Thought I'd give you an update on the situation folks!
So we were meant to have dinner a couple of nights ago... in the few days leading up to that I started wondering what it would be like to see him again in person... what we'd talk about, how he's looking, if hes changed as much as I have, stuff like that. And I started thinking back to times we had spent together (good and bad).

The day before, along with having that wretched cold that half of Melbourne is cursed with at the moment, I kinda got a bit anxious about the whole thing. So I called to cancel.
We talked for a long time again, and that phone call confirmed that maybe I'm not quite ready to be spending time with my ex just yet.
I'm really proud of the changes I've made to myself and my life since we ended our relationship, and I felt myself slipping into old attitudes and reactions to him when we were talking.

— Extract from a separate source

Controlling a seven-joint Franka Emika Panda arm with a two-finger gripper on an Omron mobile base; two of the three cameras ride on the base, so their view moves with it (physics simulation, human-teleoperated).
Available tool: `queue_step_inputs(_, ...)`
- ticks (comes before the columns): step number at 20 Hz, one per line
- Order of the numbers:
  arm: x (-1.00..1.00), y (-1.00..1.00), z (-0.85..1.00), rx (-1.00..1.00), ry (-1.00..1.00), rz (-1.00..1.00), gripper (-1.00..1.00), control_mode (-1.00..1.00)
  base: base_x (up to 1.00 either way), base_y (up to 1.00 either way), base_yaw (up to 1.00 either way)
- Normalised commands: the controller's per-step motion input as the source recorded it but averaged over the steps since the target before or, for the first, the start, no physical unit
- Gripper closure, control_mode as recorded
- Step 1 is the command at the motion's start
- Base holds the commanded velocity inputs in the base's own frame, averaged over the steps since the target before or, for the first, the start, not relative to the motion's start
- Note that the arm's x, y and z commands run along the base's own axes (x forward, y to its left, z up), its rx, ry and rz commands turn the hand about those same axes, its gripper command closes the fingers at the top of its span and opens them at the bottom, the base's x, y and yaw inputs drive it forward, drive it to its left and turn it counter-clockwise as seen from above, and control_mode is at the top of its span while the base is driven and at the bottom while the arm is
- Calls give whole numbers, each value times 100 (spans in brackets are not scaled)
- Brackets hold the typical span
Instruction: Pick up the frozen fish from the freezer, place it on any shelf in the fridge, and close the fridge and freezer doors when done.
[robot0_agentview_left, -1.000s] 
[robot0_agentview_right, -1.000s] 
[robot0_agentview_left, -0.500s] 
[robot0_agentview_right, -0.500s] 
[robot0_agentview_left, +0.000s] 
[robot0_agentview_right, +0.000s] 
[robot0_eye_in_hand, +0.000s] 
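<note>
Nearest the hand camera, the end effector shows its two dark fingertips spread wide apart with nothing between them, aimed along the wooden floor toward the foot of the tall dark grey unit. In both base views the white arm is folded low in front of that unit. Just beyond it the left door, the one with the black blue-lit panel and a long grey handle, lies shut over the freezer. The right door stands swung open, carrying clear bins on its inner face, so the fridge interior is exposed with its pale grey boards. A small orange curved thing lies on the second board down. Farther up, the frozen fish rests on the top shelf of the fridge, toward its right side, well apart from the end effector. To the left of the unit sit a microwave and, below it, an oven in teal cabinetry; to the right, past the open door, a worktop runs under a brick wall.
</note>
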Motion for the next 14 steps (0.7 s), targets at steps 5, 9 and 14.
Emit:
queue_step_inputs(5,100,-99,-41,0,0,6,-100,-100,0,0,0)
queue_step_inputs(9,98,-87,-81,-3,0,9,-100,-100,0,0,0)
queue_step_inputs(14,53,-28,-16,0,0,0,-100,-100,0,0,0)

What you'd call baggage I guess.
Hes a nice guy, and I don't think it would be fair to either of us to try and begin a friendship if its possible for me to slip back into that mindset.
I kinda exlpained that to him and he understood - told me to call him when I was ready, that he was and is looking forward to us spending time catching up, and that going over all the shit stuff from the past was the last thing he wanted too. Him being so understanding made me feel much more secure in the idea that eventually, we will be buddies.
It just might take a bit longer than I thought. But hey, whats the rush?